Shared Research Program (SRP) Cyber Security

The aim of the SRP is to improve the prevention and detection of cyber-attacks and the recovery thereafter. We do this by developing innovative technologies and methods based on expertise in the areas of security technologies and methodologies, data analytics, crisis management, behavioural sciences, information services and business analysis.

The SRP involves a multi-year commitment, in which the partners explore four lines of research:

• Monitoring & Response – the aim is to improve the detection of cyber security incidents, and improve the response to incidents once they are detected, through innovation in monitoring and response technologies and processes.
• Controlled Resilience – the aim is to improve organizations’ cyber resilience, through innovation in resilience technologies and processes. Cyber resilience is defined as an organization’s ability to cope with cyber attacks on its infrastructure or electronic services.
• Cyber Intelligence – the aim is to share threat intelligence more effectively, and to use it for the early detection and prevention of cyber attacks.
• Human Factors in cybersecurity - the aim is to research the human factor in cyber security. It involves the human in cyber security situations, and  includes cyber criminals, victims of cybercriminals (e.g., banking employees and customers) and professionals that play a role in tackling cybercrime (e.g., SOC analysts, software developers).

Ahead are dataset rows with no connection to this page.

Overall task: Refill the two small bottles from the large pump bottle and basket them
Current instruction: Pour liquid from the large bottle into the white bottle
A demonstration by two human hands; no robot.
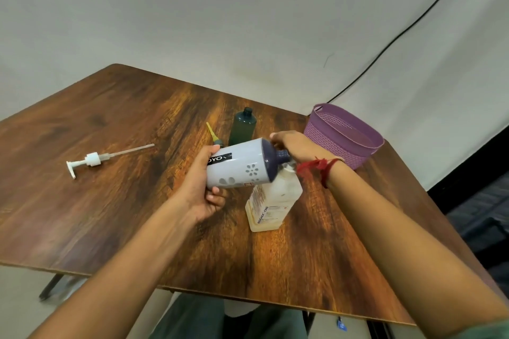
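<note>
Liquid (264, 224) sits low in large bottle (275, 195) beneath tilted lavender bottle (242, 170).

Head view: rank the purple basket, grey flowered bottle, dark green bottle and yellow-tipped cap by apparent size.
1. purple basket and grey flowered bottle: they look about alike. The bottle is held up nearer the camera, so I leave them unranked.
2. dark green bottle
3. yellow-tipped cap
</note>
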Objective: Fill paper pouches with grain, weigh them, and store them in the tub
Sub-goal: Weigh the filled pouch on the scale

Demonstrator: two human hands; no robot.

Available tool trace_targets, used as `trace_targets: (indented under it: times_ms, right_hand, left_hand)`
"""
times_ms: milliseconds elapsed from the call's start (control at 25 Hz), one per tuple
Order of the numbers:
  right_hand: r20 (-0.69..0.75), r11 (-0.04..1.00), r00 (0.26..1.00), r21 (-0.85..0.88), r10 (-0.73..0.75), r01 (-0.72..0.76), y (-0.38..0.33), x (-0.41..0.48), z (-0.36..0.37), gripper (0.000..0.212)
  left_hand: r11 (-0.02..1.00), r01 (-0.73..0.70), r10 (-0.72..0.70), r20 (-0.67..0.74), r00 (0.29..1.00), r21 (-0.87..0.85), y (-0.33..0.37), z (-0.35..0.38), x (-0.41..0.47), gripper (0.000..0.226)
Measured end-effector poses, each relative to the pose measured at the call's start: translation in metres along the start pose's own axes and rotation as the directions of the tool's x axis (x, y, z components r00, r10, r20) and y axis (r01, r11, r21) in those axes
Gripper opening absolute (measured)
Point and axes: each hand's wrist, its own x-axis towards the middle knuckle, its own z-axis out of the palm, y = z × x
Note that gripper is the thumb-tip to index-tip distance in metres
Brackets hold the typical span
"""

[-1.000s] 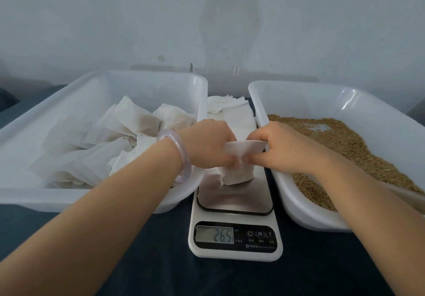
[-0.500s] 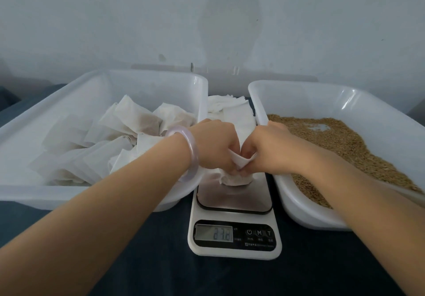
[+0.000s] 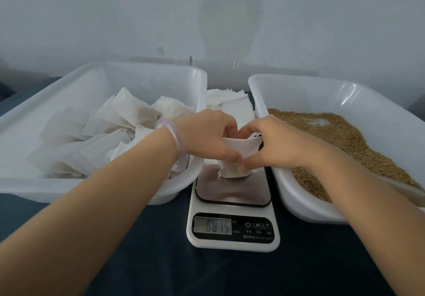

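A white paper pouch stands on the steel platform of a white kitchen scale. My left hand and my right hand both pinch the pouch's folded top, thumbs meeting at its lower front. The pouch's bottom rests on the platform. The scale's display shows blurred digits. The white tub on the left holds several filled paper pouches. On the right, another white tub holds brown grain.
A stack of flat empty paper pouches lies behind the scale, between the two tubs. Everything sits on a dark blue cloth. A pale wall stands close behind the tubs. A pale bangle circles my left wrist.
Both hands have kept working the pouch's top on the scale, first drawing together, now spread a little with the folded top held between them. The display reading has changed.
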Motion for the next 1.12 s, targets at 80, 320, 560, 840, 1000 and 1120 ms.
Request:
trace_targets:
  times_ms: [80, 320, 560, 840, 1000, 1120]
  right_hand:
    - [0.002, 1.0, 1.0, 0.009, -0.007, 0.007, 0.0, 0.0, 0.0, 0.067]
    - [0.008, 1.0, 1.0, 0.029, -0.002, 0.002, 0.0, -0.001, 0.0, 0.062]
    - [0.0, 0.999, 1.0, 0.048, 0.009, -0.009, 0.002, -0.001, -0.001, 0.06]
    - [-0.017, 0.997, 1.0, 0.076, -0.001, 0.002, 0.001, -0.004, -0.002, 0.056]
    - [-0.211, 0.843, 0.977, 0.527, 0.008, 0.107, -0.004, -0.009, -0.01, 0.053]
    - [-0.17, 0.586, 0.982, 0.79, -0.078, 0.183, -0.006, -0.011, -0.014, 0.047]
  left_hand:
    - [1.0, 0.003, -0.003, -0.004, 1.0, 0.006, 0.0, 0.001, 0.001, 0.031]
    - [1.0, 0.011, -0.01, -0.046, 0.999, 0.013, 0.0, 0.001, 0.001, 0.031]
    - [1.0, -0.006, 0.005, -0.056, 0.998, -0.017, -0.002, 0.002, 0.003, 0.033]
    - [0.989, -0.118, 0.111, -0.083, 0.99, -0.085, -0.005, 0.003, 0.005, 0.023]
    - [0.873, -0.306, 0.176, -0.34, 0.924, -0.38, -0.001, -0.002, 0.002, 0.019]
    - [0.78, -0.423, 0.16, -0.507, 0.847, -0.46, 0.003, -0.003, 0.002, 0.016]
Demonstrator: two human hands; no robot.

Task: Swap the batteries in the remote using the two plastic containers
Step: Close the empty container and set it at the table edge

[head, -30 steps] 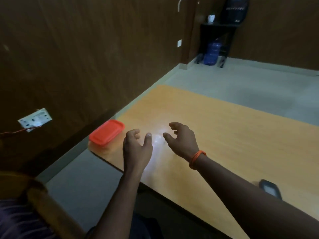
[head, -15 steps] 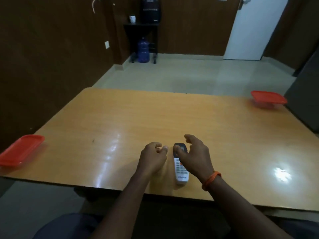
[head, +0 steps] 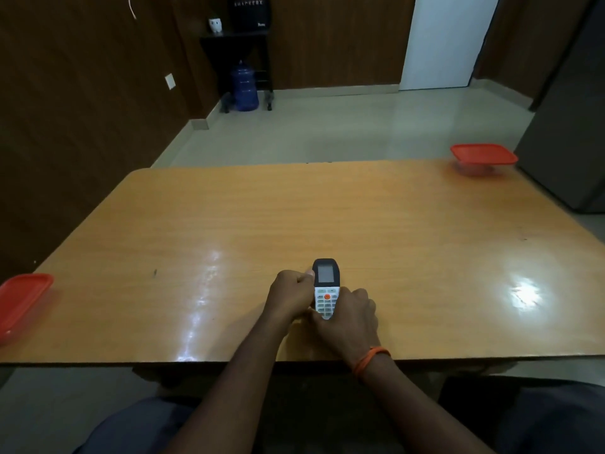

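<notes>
With wide bare bench [head: 229, 224] between the red-lidded containers at its left edge [head: 19, 303] and far right corner [head: 483, 155], the left hand [head: 289, 298] and right hand [head: 348, 317] grip closes on the remote [head: 325, 286] near the front edge.

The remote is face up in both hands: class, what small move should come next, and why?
Probably turn the remote over. Its screen and keypad face up, so the battery cover, presumably on the back, is hidden. The left hand and right hand already grip it, and both red-lidded containers sit shut at the table's far corners.
</notes>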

By collaborating with our partners, we are able to ensure the relevance of our research and the valorisation of the expertise we are developing, which in turn will generate economic impact. This collaboration takes places in three areas:

• Collaborative working - project teams of all projects within the program are staffed by TNO and staff members of all participating partners.
• Sharing data - the partners in the program provide (anonymized) real data to evaluate innovative security methods.
• Shared funding - every partner pays a part of the costs of the program and contributes in-kind. The Dutch government contributes to the funding.

The development of innovative technologies and methods will:

• reduce the losses and impact caused by cyber-attacks;
• improve our ability to control cyber security risks;
• increase the extent to which electronic services are used as a result of increased trust.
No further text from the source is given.